→ **ACTIVITY**:
Your answer should be every line of the records that contains the word "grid", copied as it stands.

→ **DATA SECTION**:
--- START ---

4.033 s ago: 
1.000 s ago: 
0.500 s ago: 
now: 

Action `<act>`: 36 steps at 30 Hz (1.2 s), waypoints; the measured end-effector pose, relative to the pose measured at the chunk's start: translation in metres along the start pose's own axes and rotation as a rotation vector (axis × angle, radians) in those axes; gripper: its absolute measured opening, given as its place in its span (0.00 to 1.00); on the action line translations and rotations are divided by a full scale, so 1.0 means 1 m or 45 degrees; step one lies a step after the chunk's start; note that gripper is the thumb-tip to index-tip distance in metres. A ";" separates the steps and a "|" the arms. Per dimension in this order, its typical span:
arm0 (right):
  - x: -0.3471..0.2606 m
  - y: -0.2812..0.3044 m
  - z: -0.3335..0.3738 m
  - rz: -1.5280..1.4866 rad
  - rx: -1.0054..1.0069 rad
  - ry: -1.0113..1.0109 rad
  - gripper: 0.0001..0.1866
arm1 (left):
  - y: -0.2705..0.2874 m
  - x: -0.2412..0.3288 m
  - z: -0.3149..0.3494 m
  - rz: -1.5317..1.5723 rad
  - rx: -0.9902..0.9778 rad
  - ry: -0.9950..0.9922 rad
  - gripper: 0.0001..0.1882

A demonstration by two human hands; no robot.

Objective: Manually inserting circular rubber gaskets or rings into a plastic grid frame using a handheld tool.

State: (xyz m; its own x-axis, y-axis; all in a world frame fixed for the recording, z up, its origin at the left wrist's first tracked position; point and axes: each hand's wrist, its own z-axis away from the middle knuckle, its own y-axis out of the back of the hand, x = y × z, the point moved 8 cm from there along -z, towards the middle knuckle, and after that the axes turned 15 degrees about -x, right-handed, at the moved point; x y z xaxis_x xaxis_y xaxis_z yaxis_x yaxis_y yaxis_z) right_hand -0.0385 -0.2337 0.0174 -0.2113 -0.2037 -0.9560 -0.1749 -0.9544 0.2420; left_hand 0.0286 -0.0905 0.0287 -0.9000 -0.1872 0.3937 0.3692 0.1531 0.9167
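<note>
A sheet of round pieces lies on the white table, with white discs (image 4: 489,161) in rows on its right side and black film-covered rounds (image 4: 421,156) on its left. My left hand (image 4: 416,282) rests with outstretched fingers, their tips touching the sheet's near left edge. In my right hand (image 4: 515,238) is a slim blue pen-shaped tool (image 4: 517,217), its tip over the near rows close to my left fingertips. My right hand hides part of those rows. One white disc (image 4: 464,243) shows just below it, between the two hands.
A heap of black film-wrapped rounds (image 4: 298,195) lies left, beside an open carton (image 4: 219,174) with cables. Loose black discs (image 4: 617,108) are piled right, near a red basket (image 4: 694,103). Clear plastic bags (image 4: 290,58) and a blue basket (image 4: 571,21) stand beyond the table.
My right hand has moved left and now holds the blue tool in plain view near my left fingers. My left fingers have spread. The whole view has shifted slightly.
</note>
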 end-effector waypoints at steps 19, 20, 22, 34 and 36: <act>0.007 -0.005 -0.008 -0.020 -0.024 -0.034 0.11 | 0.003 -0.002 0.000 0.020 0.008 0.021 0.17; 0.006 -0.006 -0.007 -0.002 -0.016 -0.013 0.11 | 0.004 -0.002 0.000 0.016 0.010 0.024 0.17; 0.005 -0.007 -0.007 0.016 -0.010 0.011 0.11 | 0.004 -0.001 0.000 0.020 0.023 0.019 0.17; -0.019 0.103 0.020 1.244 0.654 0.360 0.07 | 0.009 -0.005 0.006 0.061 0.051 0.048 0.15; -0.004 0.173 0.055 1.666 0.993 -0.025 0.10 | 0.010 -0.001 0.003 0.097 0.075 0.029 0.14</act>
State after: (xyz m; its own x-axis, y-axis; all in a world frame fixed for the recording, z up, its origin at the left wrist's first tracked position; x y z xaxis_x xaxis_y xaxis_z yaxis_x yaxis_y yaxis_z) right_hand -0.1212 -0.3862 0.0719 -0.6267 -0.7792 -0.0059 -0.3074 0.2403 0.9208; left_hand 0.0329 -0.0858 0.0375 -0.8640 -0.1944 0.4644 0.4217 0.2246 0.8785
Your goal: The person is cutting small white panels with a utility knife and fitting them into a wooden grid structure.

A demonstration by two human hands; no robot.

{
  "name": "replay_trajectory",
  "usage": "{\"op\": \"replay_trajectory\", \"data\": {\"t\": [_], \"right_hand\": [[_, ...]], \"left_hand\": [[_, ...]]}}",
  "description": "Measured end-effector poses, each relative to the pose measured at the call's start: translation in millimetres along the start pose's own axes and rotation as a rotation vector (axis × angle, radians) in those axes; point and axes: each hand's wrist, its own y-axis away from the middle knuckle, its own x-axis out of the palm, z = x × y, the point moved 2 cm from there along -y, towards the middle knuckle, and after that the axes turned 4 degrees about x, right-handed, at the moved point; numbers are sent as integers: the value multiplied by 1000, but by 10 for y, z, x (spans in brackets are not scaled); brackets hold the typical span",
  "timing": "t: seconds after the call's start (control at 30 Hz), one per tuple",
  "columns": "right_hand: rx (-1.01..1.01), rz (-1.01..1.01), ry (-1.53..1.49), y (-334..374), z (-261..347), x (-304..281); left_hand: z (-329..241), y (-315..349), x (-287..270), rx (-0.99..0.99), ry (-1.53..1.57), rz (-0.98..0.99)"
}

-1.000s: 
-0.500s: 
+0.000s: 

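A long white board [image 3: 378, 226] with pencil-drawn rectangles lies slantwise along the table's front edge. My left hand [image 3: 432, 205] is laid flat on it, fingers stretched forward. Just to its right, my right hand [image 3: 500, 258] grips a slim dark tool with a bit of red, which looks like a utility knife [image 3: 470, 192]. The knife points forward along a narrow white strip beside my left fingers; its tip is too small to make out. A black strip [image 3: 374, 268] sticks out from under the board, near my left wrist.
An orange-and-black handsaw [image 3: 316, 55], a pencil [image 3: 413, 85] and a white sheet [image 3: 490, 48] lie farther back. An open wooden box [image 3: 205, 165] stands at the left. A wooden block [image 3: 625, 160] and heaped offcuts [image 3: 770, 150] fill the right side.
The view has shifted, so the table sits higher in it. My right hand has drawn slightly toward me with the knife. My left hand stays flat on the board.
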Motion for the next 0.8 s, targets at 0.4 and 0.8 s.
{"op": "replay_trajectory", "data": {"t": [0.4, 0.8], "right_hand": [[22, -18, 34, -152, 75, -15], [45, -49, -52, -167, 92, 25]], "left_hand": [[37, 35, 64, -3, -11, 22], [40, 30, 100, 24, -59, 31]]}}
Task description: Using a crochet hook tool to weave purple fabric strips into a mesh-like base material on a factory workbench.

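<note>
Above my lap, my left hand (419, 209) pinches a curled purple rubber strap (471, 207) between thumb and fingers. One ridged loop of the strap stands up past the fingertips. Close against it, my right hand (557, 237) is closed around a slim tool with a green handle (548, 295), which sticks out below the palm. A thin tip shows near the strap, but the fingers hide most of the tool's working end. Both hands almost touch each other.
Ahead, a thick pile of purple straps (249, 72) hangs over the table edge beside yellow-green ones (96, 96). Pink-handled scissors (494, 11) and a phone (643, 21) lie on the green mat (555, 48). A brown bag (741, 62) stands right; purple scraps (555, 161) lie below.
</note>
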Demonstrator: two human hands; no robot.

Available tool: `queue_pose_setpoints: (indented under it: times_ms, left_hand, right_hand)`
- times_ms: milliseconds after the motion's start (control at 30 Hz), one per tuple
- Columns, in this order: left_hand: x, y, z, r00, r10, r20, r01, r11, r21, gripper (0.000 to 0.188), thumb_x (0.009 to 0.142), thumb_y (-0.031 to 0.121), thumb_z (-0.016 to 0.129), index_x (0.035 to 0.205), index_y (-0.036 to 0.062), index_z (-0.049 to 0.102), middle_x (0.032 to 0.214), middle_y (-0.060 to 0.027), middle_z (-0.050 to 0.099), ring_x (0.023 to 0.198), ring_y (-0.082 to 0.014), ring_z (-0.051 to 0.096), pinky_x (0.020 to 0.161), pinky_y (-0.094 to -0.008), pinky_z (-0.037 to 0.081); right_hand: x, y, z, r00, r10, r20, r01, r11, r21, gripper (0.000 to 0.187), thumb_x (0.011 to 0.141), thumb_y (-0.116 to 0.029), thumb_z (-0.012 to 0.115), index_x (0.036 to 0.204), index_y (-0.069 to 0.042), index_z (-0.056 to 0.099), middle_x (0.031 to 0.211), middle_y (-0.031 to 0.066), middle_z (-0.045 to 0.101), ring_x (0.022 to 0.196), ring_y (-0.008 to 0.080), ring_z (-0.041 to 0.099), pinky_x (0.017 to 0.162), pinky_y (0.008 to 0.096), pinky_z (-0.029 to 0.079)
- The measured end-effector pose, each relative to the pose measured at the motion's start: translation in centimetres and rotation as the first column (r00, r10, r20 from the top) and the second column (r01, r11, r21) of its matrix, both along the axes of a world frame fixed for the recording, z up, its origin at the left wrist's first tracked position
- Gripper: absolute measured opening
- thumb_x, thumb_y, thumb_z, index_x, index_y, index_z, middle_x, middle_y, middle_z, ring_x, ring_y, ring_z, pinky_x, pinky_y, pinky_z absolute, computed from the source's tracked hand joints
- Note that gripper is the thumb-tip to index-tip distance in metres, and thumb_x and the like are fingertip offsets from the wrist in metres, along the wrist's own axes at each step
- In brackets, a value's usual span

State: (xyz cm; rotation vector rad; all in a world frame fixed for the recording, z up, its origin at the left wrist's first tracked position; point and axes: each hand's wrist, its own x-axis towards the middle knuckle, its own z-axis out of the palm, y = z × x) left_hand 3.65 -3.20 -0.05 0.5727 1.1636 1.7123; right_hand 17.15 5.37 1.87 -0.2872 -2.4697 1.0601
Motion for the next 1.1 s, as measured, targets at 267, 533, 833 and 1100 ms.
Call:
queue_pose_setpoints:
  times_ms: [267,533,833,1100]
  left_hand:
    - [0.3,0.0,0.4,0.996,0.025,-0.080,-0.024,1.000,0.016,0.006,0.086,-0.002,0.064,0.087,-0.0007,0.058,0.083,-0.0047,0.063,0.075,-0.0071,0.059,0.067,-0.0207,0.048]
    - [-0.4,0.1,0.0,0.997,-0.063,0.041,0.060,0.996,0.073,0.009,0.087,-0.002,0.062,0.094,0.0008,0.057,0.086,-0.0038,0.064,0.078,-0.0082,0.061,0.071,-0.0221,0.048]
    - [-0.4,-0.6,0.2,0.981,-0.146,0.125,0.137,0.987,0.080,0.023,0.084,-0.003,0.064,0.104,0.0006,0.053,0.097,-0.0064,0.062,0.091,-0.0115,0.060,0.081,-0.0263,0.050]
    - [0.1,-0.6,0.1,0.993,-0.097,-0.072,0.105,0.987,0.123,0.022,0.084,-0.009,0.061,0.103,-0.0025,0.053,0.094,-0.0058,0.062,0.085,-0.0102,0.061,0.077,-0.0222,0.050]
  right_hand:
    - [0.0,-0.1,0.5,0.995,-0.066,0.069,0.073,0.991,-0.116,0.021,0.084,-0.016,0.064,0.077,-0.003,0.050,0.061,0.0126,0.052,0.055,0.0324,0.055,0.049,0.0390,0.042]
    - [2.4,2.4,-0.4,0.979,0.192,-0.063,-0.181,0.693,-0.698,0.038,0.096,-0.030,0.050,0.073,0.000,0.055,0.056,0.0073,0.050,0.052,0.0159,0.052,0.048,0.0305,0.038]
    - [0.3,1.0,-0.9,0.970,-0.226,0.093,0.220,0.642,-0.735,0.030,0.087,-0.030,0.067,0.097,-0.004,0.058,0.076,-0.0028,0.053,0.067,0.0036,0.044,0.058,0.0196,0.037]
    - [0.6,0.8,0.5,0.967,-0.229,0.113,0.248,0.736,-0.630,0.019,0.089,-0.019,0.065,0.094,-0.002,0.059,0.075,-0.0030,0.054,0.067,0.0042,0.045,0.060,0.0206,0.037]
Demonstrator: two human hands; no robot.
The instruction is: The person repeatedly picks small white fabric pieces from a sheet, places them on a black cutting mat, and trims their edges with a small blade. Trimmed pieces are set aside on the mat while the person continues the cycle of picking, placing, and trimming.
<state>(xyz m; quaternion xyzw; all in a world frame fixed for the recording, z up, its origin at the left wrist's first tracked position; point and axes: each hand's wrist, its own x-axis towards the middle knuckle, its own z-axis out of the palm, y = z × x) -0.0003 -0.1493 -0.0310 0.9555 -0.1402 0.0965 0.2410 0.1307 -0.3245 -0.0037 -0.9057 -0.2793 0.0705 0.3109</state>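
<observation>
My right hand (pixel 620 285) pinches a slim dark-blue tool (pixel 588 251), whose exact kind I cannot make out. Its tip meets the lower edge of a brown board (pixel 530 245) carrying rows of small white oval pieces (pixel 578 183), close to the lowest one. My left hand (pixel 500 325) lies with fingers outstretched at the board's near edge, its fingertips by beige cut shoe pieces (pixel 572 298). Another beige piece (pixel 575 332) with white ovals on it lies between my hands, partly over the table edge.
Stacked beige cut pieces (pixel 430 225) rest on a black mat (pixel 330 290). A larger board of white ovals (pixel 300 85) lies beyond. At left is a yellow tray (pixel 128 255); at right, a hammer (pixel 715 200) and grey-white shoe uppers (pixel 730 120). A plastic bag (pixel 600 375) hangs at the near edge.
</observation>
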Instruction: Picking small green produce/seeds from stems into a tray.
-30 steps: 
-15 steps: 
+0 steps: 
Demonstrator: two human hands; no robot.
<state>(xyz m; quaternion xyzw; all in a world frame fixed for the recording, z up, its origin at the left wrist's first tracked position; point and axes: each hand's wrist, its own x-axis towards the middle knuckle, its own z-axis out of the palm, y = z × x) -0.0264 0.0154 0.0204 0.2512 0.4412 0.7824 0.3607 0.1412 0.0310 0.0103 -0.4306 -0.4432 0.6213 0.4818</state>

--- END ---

→ **RESULT BELOW**:
Objective: Manually inserting circular rubber gaskets or rings into a plastic grid frame using a handheld tool.
Your goal: The person is cutting small white panels with a utility knife and fitting them into a wooden grid structure.

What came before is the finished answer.